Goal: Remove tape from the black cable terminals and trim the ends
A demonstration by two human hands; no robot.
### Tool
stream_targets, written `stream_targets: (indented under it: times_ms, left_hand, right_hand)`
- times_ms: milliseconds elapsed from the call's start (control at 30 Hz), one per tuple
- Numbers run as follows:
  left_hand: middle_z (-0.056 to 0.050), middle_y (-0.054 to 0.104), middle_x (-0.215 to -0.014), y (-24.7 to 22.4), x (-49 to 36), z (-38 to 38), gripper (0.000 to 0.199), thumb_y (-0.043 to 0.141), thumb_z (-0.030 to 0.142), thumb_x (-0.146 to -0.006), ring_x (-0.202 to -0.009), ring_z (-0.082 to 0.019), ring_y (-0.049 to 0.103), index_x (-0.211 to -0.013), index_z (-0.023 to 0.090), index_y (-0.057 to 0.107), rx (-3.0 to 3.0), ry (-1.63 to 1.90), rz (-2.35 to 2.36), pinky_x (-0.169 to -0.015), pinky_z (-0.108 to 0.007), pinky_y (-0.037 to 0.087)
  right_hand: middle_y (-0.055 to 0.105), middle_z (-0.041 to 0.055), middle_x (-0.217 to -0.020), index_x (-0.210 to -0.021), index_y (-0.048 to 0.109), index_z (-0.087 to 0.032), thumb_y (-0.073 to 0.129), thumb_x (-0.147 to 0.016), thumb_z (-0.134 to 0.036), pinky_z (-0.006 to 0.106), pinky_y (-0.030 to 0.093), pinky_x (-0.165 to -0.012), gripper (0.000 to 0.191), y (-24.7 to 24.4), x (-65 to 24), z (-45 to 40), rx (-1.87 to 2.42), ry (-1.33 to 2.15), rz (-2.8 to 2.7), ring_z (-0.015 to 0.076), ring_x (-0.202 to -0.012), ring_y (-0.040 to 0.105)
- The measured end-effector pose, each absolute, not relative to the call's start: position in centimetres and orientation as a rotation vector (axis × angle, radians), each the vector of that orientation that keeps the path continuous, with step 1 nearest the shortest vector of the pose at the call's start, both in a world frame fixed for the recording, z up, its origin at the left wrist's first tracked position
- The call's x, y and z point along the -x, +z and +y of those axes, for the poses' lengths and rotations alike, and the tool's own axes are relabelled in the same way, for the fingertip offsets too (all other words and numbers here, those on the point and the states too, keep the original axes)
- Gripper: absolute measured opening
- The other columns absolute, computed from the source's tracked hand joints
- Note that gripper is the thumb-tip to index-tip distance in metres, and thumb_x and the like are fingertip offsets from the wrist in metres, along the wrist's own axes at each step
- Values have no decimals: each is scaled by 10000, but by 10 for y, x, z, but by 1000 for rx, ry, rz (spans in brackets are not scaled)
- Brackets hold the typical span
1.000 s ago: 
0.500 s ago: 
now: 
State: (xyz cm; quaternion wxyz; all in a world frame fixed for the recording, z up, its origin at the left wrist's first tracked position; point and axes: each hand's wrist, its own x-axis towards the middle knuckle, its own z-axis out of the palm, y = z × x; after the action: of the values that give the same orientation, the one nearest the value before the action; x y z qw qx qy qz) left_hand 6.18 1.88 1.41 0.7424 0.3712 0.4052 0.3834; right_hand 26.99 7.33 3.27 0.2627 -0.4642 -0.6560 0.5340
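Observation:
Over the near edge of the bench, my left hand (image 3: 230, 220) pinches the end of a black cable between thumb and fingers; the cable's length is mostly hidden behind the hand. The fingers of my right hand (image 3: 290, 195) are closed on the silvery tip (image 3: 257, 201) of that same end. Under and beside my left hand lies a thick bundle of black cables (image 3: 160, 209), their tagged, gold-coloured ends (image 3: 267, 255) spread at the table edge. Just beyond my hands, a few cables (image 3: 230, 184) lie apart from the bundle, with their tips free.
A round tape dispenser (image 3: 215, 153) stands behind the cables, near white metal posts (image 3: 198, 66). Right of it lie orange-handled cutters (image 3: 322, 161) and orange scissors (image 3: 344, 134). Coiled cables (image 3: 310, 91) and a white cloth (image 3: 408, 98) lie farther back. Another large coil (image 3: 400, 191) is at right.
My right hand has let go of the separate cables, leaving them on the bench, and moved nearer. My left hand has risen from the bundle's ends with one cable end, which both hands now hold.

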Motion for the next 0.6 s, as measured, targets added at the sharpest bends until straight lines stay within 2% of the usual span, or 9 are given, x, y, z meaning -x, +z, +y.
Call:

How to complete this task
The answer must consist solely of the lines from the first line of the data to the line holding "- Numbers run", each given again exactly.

Written answer
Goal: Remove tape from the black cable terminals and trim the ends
A demonstration by two human hands; no robot.
### Tool
stream_targets, written `stream_targets: (indented under it: times_ms, left_hand, right_hand)`
- times_ms: milliseconds elapsed from the call's start (control at 30 Hz), one per tuple
- Numbers run as follows:

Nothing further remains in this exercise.